Malik’s system gave them results in 30 minutes.
“They were able to run this tool, and it gathered everything from different machines and made it portable. It became a huge thing,” Malik said. She had discovered that it wasn’t enough just to share a program code and data, but researchers also need what’s called the “compute environment” to ensure that data is being run in the same way, getting relatively the same outputs. Malik likened it to trying to download a new program on your personal computer, but it just won’t run. “That’s the kind of situation we’re trying to avoid.”
The solution, said Malik, is to make it all portable — the data, the program, the operating system — so that others can move ahead and reproduce research, faster. At that time, NSF recognized the importance of the work with a $1.3 million grant, and Malik moved her research to DePaul in 2016.
“DePaul gave me the bandwidth to actually go deeper into this problem and really think from a computational aspect. I am looking at how containers should be designed to make them really robust for different kinds of computations,” said Malik, who co-directs the Data Systems and Optimization Lab in DePaul’s School of Computing.
Reproducibility as a spectrum
Malik’s work will also make it easier for researchers to judge whether their own attempts at an experiment are reproducible or not. Her research aims to define the phases of reproducibility in computational research.
“You may want to do verification with different data sets, with different input parameters. So how do we make that verification fast? The underlying technology that we use in all of this is what is known as data provenance. It’s capturing the provenance of the entire compute, or the history of how exactly it happened.

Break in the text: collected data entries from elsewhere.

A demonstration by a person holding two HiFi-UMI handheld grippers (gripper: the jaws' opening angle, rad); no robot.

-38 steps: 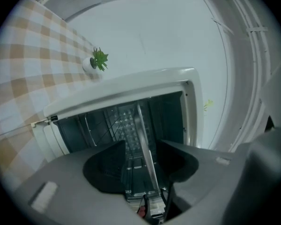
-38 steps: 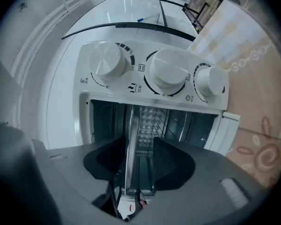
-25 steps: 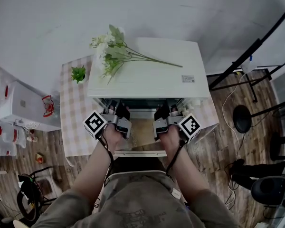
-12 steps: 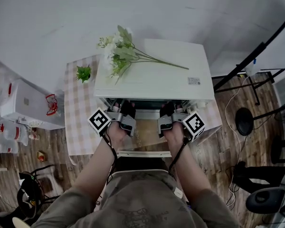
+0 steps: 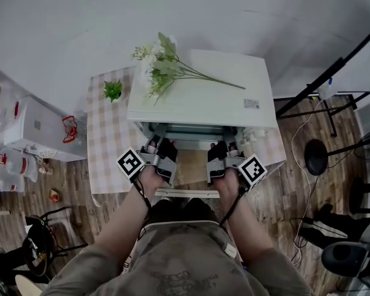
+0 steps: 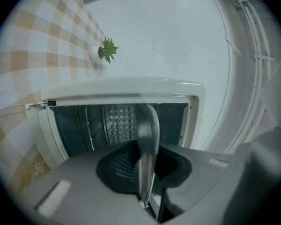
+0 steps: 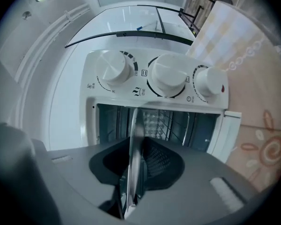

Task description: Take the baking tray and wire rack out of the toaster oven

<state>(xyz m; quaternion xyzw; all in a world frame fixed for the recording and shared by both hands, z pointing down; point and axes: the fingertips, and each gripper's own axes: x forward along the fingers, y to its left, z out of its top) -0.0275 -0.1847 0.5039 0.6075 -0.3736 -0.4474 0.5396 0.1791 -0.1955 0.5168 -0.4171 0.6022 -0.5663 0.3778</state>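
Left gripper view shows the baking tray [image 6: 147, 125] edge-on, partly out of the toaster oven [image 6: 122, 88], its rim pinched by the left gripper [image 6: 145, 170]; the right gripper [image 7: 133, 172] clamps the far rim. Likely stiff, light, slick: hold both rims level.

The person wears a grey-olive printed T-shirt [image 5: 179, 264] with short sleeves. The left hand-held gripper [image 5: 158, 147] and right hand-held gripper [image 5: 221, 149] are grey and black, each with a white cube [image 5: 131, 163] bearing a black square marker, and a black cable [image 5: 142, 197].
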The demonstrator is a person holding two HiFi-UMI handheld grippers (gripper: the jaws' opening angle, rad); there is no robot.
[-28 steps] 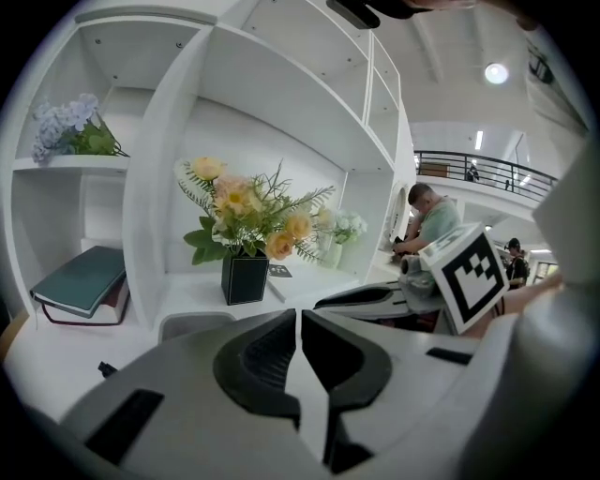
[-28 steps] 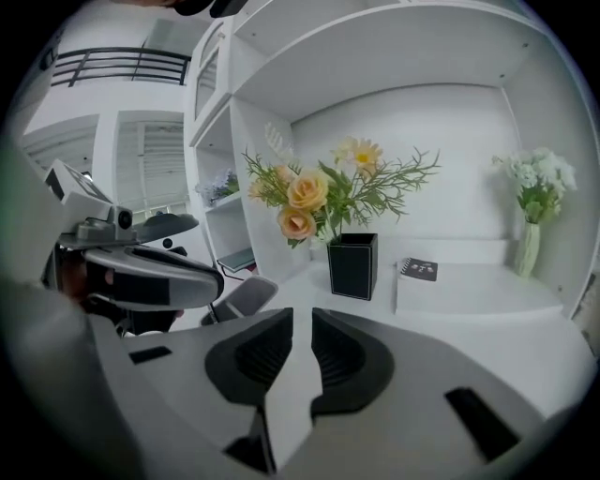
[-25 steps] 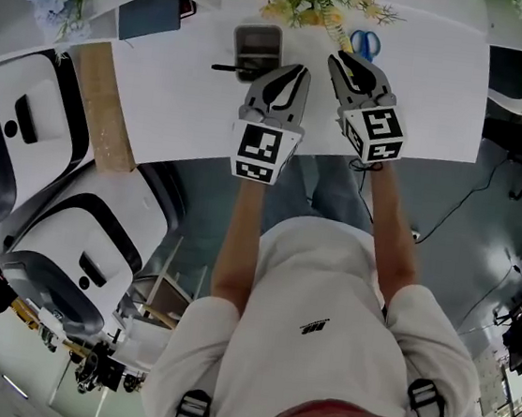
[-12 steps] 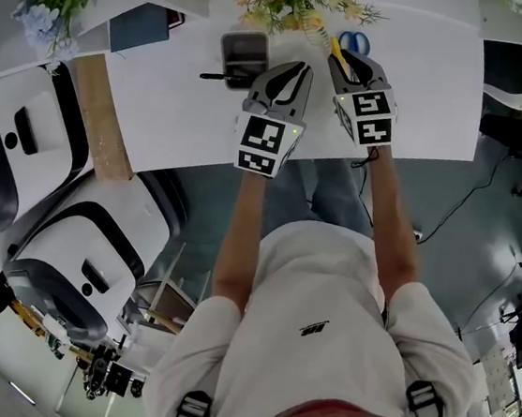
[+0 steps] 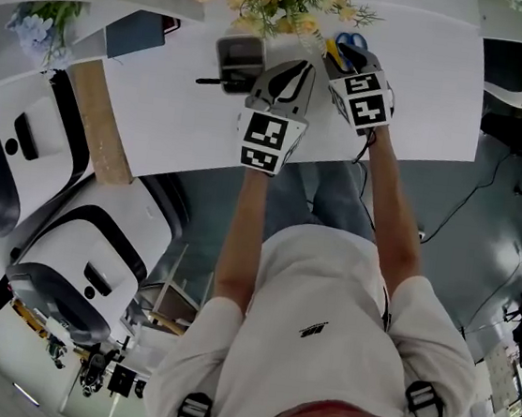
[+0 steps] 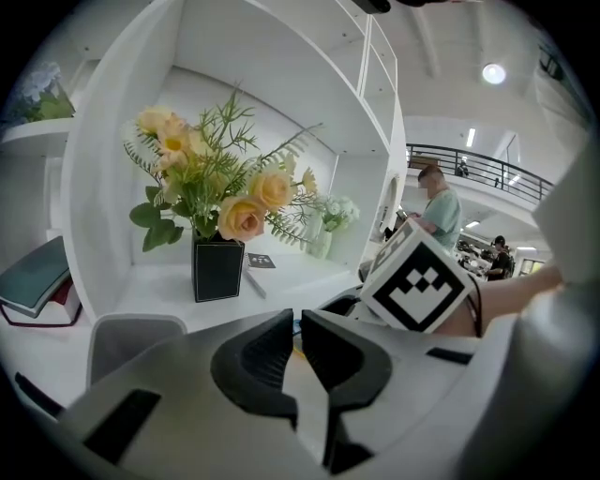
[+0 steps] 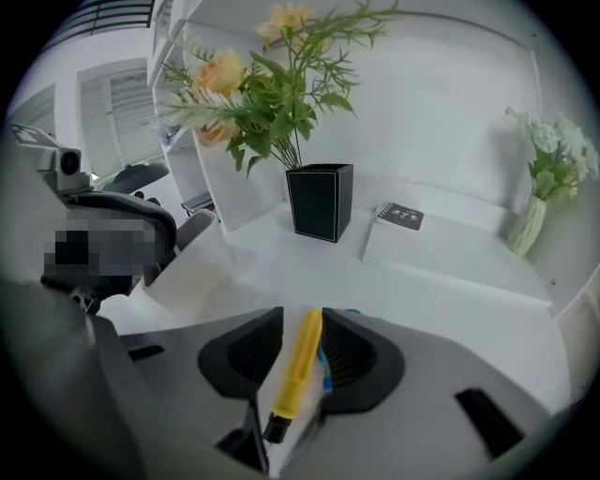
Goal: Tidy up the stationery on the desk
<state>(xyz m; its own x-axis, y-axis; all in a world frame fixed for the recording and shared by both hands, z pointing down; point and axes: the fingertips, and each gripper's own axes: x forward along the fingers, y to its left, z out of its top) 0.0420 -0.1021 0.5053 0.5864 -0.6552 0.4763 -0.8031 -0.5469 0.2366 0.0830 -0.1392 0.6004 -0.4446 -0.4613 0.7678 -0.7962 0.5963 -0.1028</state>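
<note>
While the right gripper (image 7: pixel 302 314) stands low over the tabletop (image 5: pixel 161 96) at the upper right of the head view, its jaws have just been opening and now sit wide, with a yellow pen (image 7: pixel 298 370) lying lengthwise between them, dark tip nearest the camera. Whether either pad still brushes it cannot be told. Blue-handled scissors (image 5: pixel 357 43) lie just beyond the pen. Step in hand, by judgement: setting the pen down beside the scissors. To do it well, hold the jaws wide, lift straight up and back along the pen's length so neither pad drags or rolls it, and check that it lies still before leaving. Left gripper (image 6: pixel 296 319): jaws drawn nearly together, nothing between them, idle just left of the right one. Containers: grey box (image 5: pixel 243 40), upper centre of the head view, contents not visible, with a black pen (image 5: pixel 209 80) lying loose at its left; black square vase (image 7: pixel 319 202), holding peach and yellow roses with greenery; slim pale vase (image 7: pixel 530 225), far right of the right gripper view, holding white blossoms. Small notepad (image 7: pixel 398 217) lies flat between the two vases.
</note>
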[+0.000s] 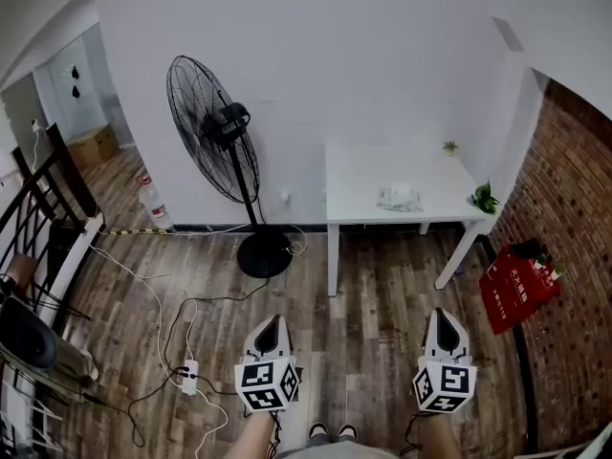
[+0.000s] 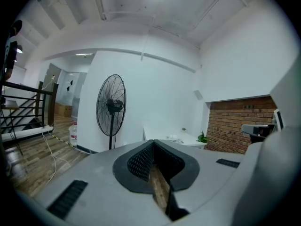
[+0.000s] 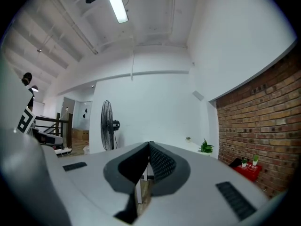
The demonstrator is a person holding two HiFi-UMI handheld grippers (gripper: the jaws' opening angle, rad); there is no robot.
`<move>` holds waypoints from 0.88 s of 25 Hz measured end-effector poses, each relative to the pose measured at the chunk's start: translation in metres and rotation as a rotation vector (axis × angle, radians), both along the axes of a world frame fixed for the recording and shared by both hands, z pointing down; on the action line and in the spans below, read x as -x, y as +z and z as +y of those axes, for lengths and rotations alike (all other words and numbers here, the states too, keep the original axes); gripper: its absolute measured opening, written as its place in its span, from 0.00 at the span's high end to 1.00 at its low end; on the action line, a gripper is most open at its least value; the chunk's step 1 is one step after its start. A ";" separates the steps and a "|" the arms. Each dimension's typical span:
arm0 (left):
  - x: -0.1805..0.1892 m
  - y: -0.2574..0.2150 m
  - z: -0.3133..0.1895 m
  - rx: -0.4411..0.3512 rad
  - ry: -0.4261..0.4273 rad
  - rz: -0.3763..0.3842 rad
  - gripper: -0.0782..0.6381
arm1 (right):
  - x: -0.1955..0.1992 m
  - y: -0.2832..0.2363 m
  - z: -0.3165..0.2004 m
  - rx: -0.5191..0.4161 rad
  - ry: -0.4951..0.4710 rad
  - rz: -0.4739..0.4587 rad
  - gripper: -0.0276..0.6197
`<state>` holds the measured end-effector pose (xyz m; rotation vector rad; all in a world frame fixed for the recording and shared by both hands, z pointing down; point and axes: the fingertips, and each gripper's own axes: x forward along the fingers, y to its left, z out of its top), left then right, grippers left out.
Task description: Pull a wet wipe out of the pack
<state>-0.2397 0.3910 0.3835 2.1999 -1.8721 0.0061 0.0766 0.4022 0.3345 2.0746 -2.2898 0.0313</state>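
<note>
The wet wipe pack [image 1: 399, 197] lies on a white table [image 1: 363, 182] against the far wall, a pale crinkled packet near the table's front right. In the left gripper view it shows as a small pale shape, the pack [image 2: 173, 138], on the distant table. My left gripper [image 1: 274, 323] and right gripper [image 1: 441, 316] hang low over the wooden floor, well short of the table. Both are shut, jaw tips meeting, with nothing held; the same shows for the left gripper [image 2: 154, 142] and the right gripper [image 3: 149, 145] in their own views.
A black pedestal fan [image 1: 218, 142] stands left of the table. Cables and a power strip [image 1: 189, 376] trail over the floor at left. A red crate [image 1: 517, 288] sits by the brick wall at right, with small plants [image 1: 485, 199] near the table's corner. A stair railing [image 1: 38, 199] runs at far left.
</note>
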 end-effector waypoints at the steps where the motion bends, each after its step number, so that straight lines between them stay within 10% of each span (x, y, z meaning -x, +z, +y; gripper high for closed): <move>1: 0.000 0.001 0.000 0.003 -0.003 0.004 0.88 | -0.002 0.001 0.000 0.001 0.010 0.006 0.96; 22: -0.016 -0.005 -0.012 0.003 0.038 0.005 0.88 | -0.012 0.002 -0.001 0.008 0.046 -0.011 0.82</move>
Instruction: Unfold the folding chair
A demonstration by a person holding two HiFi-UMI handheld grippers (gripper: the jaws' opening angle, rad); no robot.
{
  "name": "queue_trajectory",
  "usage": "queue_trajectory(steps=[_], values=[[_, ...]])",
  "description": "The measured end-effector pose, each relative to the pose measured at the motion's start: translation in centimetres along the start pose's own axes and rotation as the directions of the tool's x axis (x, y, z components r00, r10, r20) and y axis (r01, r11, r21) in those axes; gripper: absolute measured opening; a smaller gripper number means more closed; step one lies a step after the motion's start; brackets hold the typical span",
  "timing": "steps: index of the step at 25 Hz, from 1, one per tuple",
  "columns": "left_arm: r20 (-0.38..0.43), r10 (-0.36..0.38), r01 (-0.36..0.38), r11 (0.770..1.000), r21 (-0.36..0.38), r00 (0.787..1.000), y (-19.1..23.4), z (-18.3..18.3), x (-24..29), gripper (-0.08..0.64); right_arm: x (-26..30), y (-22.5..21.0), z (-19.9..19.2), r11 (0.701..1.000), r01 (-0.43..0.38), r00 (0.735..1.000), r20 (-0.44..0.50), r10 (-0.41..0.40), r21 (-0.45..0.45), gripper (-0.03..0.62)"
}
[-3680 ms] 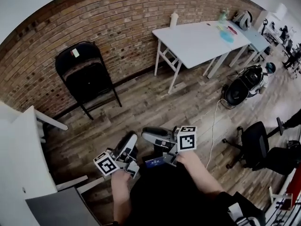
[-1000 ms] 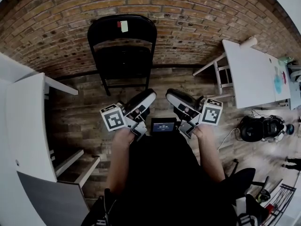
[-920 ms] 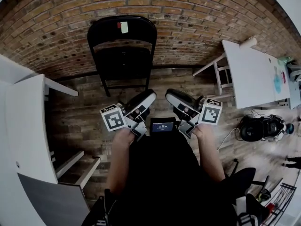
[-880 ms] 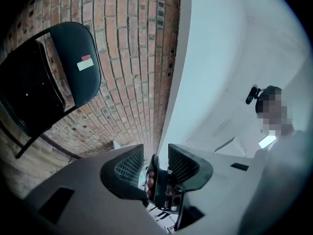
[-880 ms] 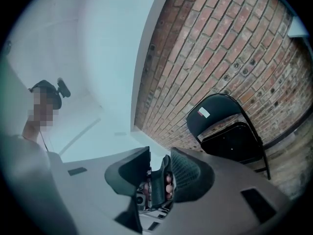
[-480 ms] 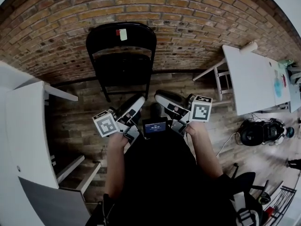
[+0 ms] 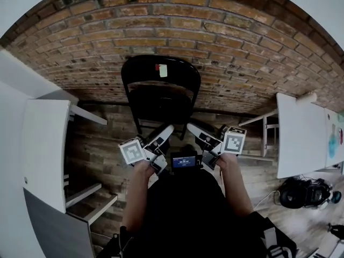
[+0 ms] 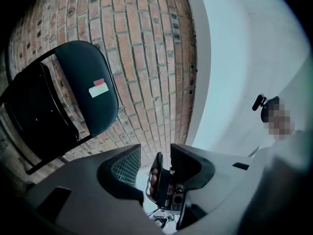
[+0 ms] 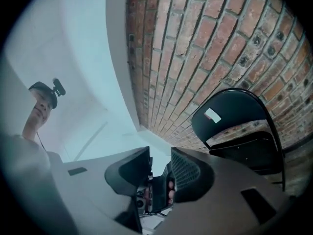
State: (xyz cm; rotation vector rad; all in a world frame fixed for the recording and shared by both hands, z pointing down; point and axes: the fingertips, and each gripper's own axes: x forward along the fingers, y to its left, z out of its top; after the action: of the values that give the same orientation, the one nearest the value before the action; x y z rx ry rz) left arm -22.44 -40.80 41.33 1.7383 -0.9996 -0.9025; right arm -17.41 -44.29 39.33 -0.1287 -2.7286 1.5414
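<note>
Left tongs: jaws apart and just been opening wider, nothing between them.
Right tongs: parted too, empty.
Folding chair: still folded, leaning on the brick wall just ahead, untouched.
Why: I hold both level, ready for its frame.

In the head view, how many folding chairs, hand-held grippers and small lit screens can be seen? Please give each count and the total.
Folding chair: 1
Grippers: 2, the left gripper and the right gripper
Small lit screen: 1
Total: 4
</note>
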Motion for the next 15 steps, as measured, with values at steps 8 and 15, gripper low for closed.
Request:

And this time, this is what you have changed,” Malik explained.
The term data provenance is derived from the art world, said Malik, and it refers to how data was created.
“Data always interests me,” said Malik. “And the provenance of data seemed like a cool thing to study. You always look at your files — and I think, ‘how did I generate this file?’ These are questions that come very naturally when I’m working, and I felt that provenance is important and wanted to explore it more.”
Recognition and work ahead
The CAREER grant is awarded to scientists who have the potential to serve as academic role models in research and education, and who can lead advances in the mission of their department or organization.
At the heart of this exploration is Malik’s work with students at DePaul. This spring, she created an advanced graduate course in the School of Computing about containers and reproducibility, and she said students were enjoying the work. The CAREER grant will allow Malik to engage more students with her work, especially in DePaul’s data science program. She hopes to engage more women in the work, as representation of women in computer science is still lagging, said Malik.
“The number of women who get funded in this area is abysmally low — so I think it’s a big deal,” said Malik. “I just feel honored to have that opportunity. If I could share somehow that would be fantastic.”
Malik added that coming to DePaul has helped give her the time and space to do the work she “always wanted to do.”
“I have been doing this work for some time now, and the fact that this work is being recognized, that we did make an impact in a few lives by making it simpler, it feels good,” said Malik. “NSF has recognized my work, and is helping us to expand this further to make a greater impact. That’s the ultimate fun, to make a dent in this hard problem.”